0

I have streaming data in Azure Databricks being stored in delta table format. For optimization,I am currently using Z-ordering. Are there any benefits of using Hyperspace indexing subsytem over Z-ordering?

Priyanshu
  • 111
  • 1
  • 12
  • I believe that is the valid question - it's not about "what is better", but what could be the benefits of using it – Alex Ott May 03 '21 at 12:04

1 Answers1

0

Disclaimer: I didn't use Hyperspace myself, just read documentation & code examples.

Hyperspace by functionality is closer to the Data Skipping functionality of the Databricks Delta implementation - it allows to read only that data that is necessary.
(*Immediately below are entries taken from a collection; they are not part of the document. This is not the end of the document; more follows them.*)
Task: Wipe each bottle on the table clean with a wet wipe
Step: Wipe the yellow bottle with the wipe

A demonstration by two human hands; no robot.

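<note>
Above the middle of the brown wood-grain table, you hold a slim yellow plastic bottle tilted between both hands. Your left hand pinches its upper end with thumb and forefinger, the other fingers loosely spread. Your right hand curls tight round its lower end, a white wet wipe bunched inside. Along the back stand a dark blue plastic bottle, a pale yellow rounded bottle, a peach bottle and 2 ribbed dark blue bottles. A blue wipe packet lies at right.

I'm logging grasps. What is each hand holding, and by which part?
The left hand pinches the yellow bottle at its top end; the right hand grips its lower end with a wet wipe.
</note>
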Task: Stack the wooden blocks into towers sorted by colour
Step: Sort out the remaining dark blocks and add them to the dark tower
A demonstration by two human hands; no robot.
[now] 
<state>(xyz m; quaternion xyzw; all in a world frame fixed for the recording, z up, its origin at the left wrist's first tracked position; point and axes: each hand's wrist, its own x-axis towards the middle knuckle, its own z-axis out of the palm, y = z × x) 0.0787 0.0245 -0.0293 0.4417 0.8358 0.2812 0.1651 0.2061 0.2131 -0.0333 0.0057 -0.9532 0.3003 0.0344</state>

But on Databricks, indexing of data happens automatically when they are written, while with Hyperspace you need to build indexes & maintain them.

ZOrder is a different functionality - it optimizes placement of the data, so there is a higher probability that data that are used often together are really placed together, so you'll read less files. Hyperspace doesn't have that - it just indexes data, and placement of the data is defined by the underlying file format.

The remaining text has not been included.